Papers should be no more than four pages in length, two column format, as given by the Latex template. Students are required to submit an extended abstract for review by other students in the class. The extended abstract should follow the same format as the paper, but can be shorter.

Project Suggestions

Below is an evolving list of project suggestions:

  1. Models for representing broadcast and multicast communication. The goal of this project is to implement broadcast and multicast communication in models of networked cyber-physical systems (CPS). The modeling environment used in this project is Ptolemy II. These communication mechanisms will allow for analysis of network latencies through simulation. In a first step, existing networks should be modeled. In a second step, smarter networks should be investigated that allow for deterministic communication in CPS.
  2. Code Generation for Discrete Event Controllers in Ptolemy II The goal of this project is to provide a code generation framework for discrete event (DE) control models for cyber-physical systems (CPS) in Ptolemy II.
  3. Bounded Execution of PN Networks: Implement Geilen and Basten's bounded execution policy for PN.
  4. Modular SR code generation: Implement an SR scheduler based on Stavros Tripakis' idea of modular code generation. For n outputs of a composite, you need at worst n+1 functions to be called for the composite. An actor is given as a set of functions and a dependence graph constraining the order in which they can be invoked. These functions can share firings of internal actors, but the generated code has to avoid re-firing actors that have been fired before in the same cycle.

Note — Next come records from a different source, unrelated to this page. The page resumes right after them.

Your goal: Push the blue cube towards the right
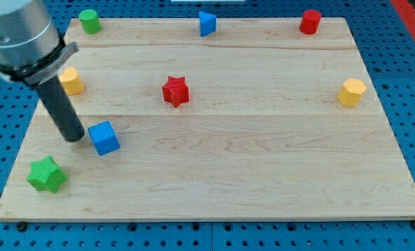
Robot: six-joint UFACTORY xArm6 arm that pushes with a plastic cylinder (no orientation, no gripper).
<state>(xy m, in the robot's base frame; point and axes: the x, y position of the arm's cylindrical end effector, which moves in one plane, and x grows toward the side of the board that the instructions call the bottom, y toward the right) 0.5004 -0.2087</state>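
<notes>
The blue cube (104, 137) lies on the wooden board (263, 167) at the view's left, below the middle. My tip (74, 137) is just left of the blue cube, very close to its left side; I cannot tell if it touches. The dark rod rises from it toward the view's upper left.
A green star (46, 174) lies at the lower left. A yellow block (71, 81) is half hidden behind the rod. A red star (175, 91) is near the middle. A green cylinder (89, 21), a blue triangular block (206, 23), a red cylinder (310, 21) line the top edge. A yellow hexagonal block (351, 92) is right.
</notes>
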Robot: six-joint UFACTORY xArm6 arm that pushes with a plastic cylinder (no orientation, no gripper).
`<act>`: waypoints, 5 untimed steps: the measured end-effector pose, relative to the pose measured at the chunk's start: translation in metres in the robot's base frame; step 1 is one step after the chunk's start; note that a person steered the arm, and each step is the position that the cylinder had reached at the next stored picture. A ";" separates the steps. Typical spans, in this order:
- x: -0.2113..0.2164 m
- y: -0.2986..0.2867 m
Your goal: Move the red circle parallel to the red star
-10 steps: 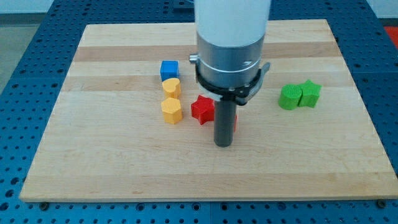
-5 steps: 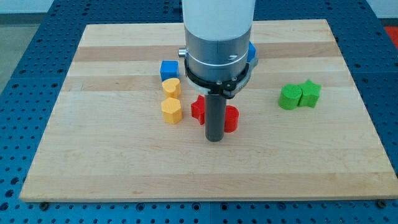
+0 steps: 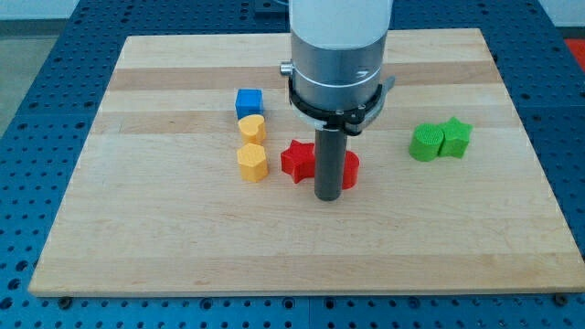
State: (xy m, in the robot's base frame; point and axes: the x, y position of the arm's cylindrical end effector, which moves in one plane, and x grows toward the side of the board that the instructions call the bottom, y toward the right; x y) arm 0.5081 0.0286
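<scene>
Tip [image 3: 327, 197] sat between red star [image 3: 296, 161] and red circle [image 3: 348, 170], holding nothing. Yellow blocks [image 3: 252, 162] stood left; green blocks [image 3: 440, 140] far right.

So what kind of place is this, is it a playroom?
More likely a robot lab bench. A wooden board lies on a blue table full of little holes, and my tip stands between the red star and the red circle, among other coloured blocks.

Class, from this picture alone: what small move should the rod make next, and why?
Probably a small withdrawal toward the view's bottom: my tip stands between the red star and the red circle, which already sit roughly side by side in a row.
</scene>
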 end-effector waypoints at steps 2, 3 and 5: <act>-0.001 0.015; -0.006 0.022; -0.008 0.024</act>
State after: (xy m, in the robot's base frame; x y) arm 0.5000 0.0526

The dependence graph can be constructed using the causality analysis in Ptolemy II.
  5. Actor engineering: The goal of this project will be to develop software engineering tools specifically designed to facilitate the design of actors. This could be, for example, in the form of an Eclipse plug-in, leveraging the Eclipse representation of Java or C code to, for example, perform static analysis of the actor code to determine and/or enforce certain dataflow styles (e.g., to ensure that inputs to the actor are consumed). Alternatively, the plug-in could serve as a syntax-directed editor that is aware of the structure of actor-oriented models and of coding conventions.
  6. 3-D modeling: Define models in Ptolemy II for autonomous vehicles (rolling or flying) and their interaction with 3-D terrain models. This will follow principles similar to the wireless sensor network modeling in Ptolemy II, but interactions between components will be through 3-D geometry models and the laws of physics.

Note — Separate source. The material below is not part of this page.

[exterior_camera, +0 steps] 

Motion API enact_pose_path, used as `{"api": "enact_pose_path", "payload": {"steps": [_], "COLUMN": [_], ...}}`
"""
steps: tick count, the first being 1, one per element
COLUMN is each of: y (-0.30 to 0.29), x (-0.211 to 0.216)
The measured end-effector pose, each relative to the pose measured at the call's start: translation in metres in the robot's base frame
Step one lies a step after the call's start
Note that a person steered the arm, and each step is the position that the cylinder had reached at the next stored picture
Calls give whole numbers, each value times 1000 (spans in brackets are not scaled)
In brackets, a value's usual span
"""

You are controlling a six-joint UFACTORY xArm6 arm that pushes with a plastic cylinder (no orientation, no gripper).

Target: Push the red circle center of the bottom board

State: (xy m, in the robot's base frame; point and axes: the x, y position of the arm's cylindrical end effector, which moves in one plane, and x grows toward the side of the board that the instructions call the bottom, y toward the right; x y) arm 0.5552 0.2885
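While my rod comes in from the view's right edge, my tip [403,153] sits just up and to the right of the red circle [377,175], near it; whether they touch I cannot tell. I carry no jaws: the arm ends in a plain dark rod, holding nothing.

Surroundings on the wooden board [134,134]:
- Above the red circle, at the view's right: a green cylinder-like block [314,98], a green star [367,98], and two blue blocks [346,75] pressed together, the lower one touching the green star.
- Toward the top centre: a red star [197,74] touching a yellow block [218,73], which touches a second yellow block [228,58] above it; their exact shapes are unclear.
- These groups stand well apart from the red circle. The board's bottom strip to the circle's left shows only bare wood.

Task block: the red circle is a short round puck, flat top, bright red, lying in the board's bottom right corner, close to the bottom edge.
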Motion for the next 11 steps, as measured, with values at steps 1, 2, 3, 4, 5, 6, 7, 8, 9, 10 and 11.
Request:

  7. Efficient hybrid systems simulation: This project would leverage the causality interfaces in Ptolemy II to vary step sizes throughout a model automatically. In particular, hybrid systems introduce discrete transitions that, in a brute force hybrid systems simulator, cause evaluation of all signals and disruption of adaptive step size algorithms at the time of the transition. This evaluation and disruption is not necessary for portions of the model that have no causal dependence on the discrete transition. See the work of Gautam Biswas and Xenofon Koutsoukos at Vanderbilt.
  8. Model checking: To make model checking more accessible to system designers, specify and prototype a tool that supports graphical specification of safety properties in SR/FSM (i.e. Statecharts) models, and then leverages model-checking tools to check those properties. This project can build on a prototype tool created by Patrick Cheng that generates SMV specifications from SR/FSM models in Ptolemy II.
  9. Concurrent user interfaces: Concurrency models for user interface design have been a mixed bags. Attempts to use threads, as in Java, have failed miserably. Prevailing methods are event based, but rather ad-hoc and unprincipled. An old but recently enhanced event-based model of computation called Event Relationship Graphs (ERG) seems to hold considerable promised to improve the situation. This project would explore this idea.
  10. Design patterns: Identify and categorize concurrent design patterns, and create mechanisms based on model transformations and newly introduced design pattern infrastructure in Ptolemy II to support construction and combination of such patterns.
  11. Distributed autonomic computing: Build a library of actors and design patterns for distributed health management of executing concurrent models. As a simple example of an application, the display case outside 337 Cory Hall, which runs (largely untrusted) Ptolemy II models as demos. One or more other Ptolemy II models, running on other machines, will interact with the models running in the display case to monitor their health (liveness, memory usage) and repair the models when necessary.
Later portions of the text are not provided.